TASK PROMPT:
Below are the entries. Transcribe exactly the lines from the one with "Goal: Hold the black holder" through the one with "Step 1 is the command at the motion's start", ends included, and leave out all others.

#####

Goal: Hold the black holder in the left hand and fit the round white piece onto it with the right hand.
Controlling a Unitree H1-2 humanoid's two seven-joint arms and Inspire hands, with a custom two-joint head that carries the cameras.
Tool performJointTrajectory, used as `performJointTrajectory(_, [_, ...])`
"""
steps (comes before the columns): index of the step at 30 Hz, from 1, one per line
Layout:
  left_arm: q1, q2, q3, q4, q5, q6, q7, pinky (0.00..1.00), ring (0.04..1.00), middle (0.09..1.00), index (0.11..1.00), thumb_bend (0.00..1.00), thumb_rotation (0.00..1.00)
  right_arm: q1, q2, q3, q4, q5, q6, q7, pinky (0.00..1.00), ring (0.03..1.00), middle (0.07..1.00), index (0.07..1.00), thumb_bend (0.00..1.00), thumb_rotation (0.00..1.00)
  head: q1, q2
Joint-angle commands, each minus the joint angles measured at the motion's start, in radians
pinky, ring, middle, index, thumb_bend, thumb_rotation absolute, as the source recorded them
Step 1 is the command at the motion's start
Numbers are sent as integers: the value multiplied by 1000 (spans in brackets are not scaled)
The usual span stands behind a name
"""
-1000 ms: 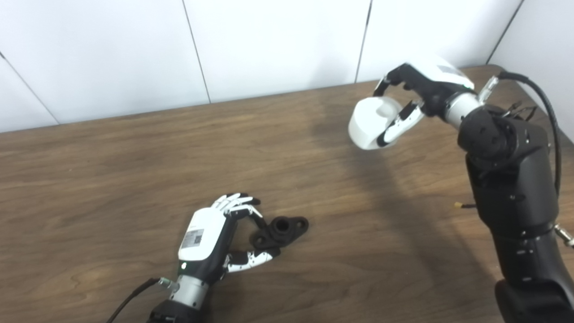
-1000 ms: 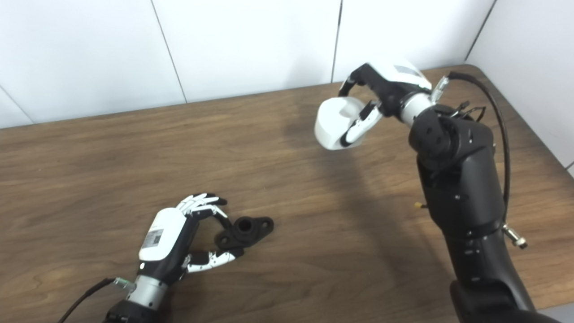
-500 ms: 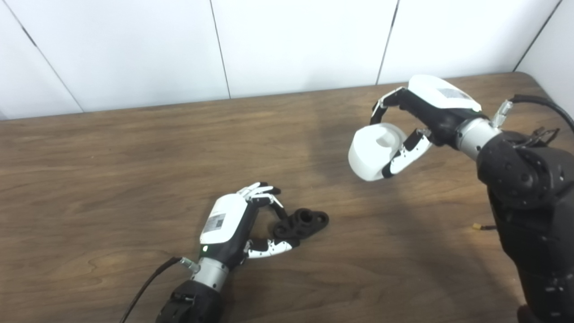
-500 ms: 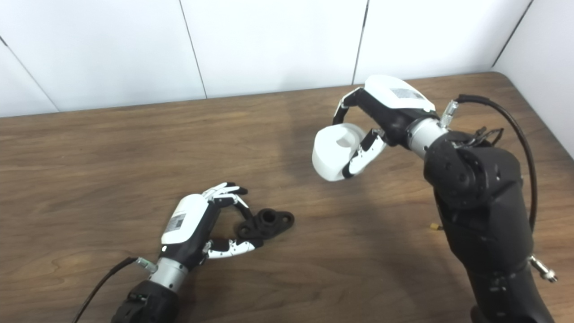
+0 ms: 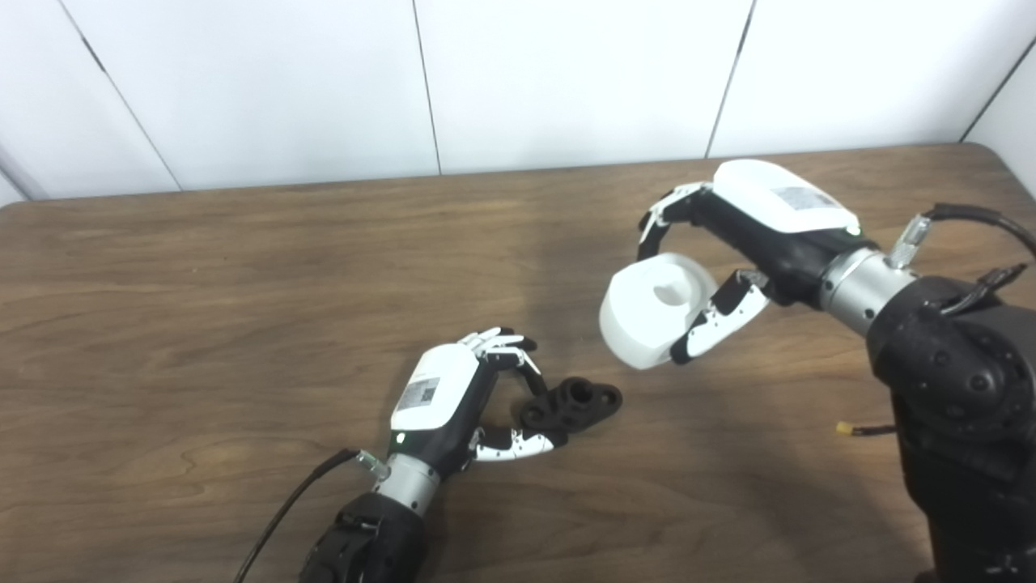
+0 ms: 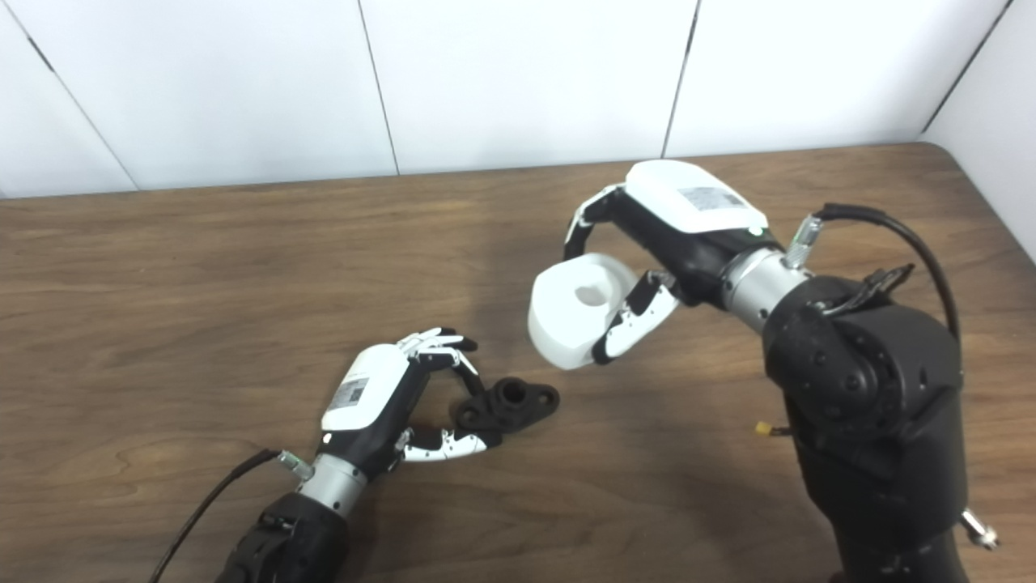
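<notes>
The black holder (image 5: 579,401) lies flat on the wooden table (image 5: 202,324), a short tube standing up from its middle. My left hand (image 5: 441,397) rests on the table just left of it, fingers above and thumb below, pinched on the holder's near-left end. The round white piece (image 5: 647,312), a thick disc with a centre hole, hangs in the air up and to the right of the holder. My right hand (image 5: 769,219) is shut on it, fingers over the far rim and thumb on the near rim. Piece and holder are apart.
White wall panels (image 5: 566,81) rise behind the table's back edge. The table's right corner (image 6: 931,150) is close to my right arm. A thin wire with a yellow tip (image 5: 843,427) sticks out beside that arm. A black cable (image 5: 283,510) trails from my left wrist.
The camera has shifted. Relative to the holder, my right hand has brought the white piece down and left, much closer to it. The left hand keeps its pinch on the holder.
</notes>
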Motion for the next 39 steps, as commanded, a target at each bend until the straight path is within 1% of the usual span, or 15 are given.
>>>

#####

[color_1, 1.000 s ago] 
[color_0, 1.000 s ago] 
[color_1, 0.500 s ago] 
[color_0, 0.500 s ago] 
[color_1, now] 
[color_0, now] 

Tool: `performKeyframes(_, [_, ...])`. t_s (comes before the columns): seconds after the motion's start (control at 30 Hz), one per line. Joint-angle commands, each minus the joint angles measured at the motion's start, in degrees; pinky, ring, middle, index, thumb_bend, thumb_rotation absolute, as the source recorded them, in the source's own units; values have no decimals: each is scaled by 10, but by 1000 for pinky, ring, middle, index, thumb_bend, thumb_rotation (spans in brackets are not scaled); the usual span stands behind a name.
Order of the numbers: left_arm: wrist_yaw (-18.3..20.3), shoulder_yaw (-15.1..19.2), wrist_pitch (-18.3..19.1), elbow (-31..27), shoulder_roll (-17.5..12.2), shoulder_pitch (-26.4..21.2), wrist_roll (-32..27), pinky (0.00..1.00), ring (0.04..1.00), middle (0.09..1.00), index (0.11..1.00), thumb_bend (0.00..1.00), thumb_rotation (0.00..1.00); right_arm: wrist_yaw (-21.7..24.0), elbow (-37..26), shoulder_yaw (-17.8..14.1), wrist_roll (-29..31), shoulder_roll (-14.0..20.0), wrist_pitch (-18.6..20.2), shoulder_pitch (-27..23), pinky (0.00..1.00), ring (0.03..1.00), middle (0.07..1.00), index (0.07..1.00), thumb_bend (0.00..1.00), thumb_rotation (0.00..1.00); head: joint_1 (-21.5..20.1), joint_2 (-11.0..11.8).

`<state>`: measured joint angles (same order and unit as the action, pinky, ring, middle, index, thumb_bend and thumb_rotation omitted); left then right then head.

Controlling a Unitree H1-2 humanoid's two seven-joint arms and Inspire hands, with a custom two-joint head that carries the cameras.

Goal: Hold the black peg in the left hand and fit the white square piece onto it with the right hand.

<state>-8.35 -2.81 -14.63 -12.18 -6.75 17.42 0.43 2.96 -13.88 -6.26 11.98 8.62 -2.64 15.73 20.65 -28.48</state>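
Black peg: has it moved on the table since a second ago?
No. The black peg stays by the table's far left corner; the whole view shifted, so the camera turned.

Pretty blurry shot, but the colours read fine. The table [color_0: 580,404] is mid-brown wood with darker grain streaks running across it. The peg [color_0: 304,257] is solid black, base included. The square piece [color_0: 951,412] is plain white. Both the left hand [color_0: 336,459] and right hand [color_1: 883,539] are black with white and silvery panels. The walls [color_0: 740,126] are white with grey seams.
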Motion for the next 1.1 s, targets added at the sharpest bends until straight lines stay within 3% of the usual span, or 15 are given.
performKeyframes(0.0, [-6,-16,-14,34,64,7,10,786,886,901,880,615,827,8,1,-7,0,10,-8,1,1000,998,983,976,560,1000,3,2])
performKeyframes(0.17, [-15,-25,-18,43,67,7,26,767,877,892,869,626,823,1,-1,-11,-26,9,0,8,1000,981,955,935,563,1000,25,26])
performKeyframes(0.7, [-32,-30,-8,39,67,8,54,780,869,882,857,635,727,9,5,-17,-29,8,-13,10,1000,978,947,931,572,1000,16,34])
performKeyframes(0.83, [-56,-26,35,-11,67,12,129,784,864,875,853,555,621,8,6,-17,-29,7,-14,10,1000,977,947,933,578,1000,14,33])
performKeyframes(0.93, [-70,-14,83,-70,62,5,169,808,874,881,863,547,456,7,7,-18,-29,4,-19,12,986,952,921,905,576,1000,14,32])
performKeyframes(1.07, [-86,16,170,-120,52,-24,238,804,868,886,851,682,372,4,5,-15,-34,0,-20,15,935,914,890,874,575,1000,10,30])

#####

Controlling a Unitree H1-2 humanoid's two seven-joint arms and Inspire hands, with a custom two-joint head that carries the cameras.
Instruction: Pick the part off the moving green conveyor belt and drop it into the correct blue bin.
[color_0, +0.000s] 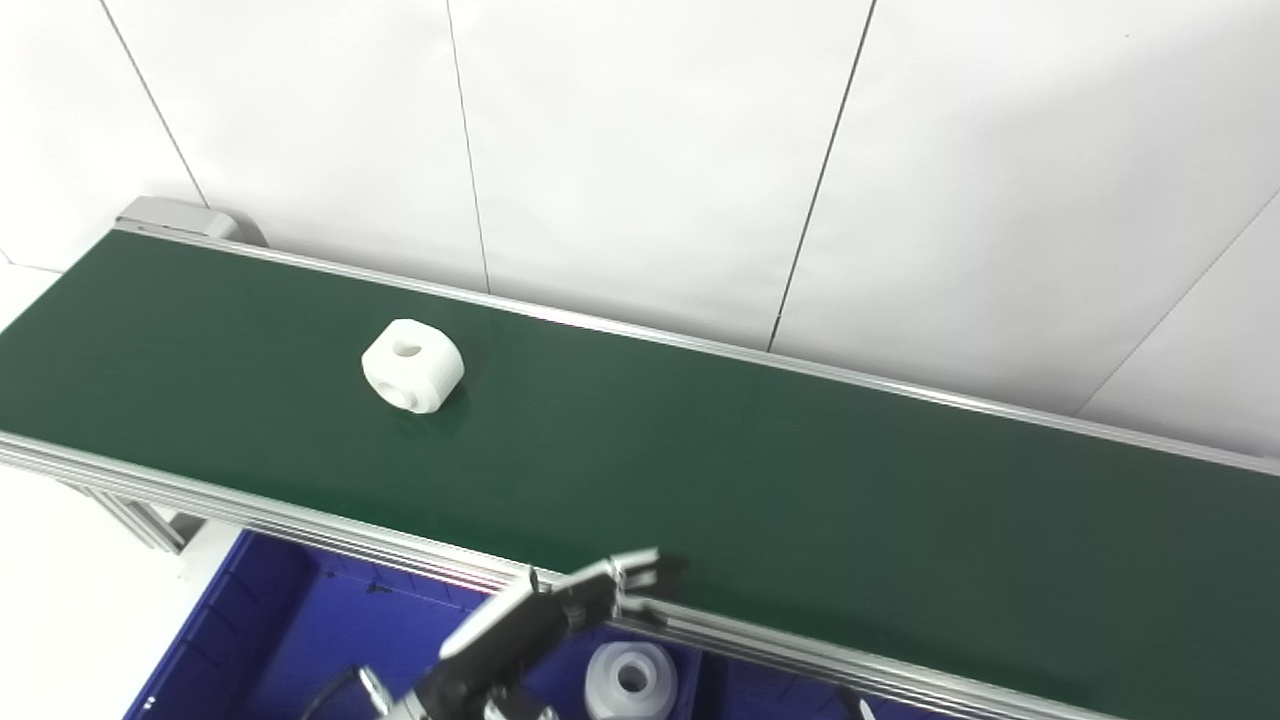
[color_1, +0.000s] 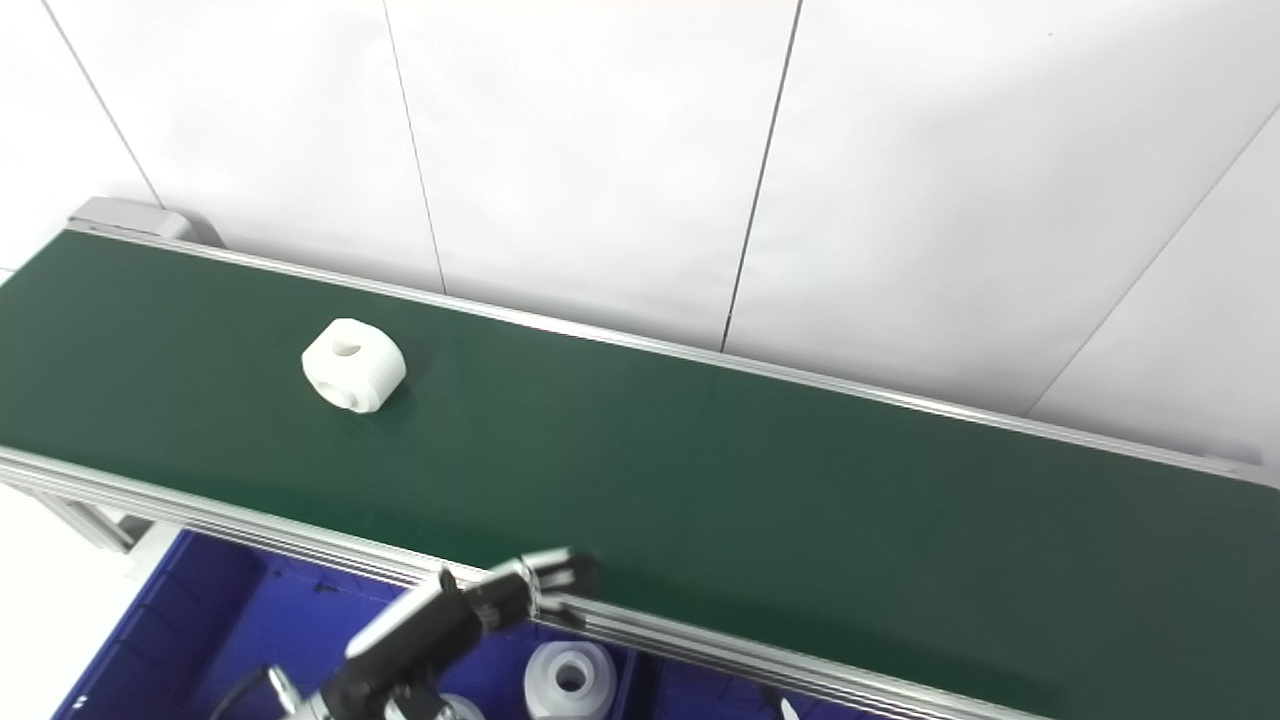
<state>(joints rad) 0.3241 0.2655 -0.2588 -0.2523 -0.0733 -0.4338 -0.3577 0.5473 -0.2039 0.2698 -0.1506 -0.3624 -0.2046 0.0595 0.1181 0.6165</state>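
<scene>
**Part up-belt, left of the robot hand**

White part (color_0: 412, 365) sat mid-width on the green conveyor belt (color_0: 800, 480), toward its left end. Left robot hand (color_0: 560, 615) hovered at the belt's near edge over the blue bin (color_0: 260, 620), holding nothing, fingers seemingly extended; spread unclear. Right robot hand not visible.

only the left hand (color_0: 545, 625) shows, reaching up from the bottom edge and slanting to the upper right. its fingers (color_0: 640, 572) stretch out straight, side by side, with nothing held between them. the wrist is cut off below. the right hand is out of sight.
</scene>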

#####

SOLUTION FOR THIS TASK:
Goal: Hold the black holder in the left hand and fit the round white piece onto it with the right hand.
Controlling a Unitree H1-2 humanoid's two seven-joint arms and Inspire hands, with a custom two-joint head that carries the cameras.
Tool performJointTrajectory, used as `performJointTrajectory(_, [_, ...])`
"""
steps (comes before the columns): index of the step at 30 Hz, from 1, one per line
Layout:
  left_arm: q1, q2, q3, q4, q5, q6, q7, pinky (0.00..1.00), ring (0.04..1.00), middle (0.09..1.00), index (0.11..1.00), thumb_bend (0.00..1.00), thumb_rotation (0.00..1.00)
  right_arm: q1, q2, q3, q4, q5, q6, q7, pinky (0.00..1.00), ring (0.03..1.00), middle (0.07..1.00), index (0.07..1.00), thumb_bend (0.00..1.00), thumb_rotation (0.00..1.00)
  head: q1, q2
Joint-angle commands, each minus the joint angles measured at the motion's start, in radians
pinky, ring, middle, index, thumb_bend, thumb_rotation absolute, as the source recorded them
Step 1 is the command at the motion's start

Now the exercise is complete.